Exercise brief:
Below is a listing. Quote from it, exactly, the lines from the one containing "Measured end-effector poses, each" down to the one containing "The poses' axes", both ends included, and nothing else.

Provided material:
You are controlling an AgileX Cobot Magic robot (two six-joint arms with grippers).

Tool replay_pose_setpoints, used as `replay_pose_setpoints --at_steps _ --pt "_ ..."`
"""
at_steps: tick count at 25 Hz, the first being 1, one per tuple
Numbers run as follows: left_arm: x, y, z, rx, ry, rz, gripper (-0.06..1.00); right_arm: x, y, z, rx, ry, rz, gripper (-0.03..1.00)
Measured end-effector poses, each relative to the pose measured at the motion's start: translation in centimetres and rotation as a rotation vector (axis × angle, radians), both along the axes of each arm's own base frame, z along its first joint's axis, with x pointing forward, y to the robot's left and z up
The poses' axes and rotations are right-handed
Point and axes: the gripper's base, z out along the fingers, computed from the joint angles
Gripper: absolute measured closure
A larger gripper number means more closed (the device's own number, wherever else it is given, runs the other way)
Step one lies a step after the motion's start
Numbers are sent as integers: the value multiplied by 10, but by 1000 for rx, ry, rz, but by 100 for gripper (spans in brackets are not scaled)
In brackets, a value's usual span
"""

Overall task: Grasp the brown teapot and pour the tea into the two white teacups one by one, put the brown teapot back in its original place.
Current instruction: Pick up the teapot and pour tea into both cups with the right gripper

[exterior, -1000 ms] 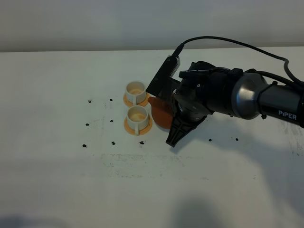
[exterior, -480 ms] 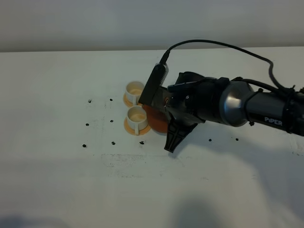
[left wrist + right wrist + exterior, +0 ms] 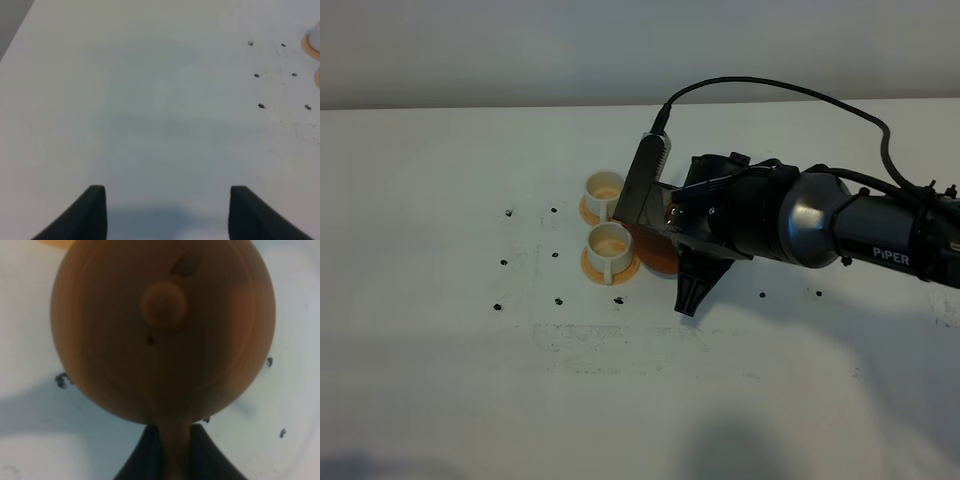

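Brown teapot [image 3: 162,330] in right end effector [image 3: 172,437]

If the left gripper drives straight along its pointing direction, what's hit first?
Probably only bare table; nothing lies ahead of the left gripper. The orange coaster sits off its line.

A robotics lab test bench: a plain white tabletop [image 3: 440,400] dotted with small black marks [image 3: 509,212], under a cabled PiPER arm [image 3: 880,235]
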Motion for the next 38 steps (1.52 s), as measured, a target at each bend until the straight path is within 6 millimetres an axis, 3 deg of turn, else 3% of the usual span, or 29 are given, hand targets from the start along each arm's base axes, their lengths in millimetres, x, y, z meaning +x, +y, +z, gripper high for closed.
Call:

Completed task:
Measured end-effector poses, each relative to the pose measured at the motion's start: translation in centimetres and rotation as a rotation vector (axis × angle, radians), both along the axes of each arm's own base frame, z along its first joint's axis, with x pointing forward, y to the robot's left and z up
The poses' axes and rotations are right-handed

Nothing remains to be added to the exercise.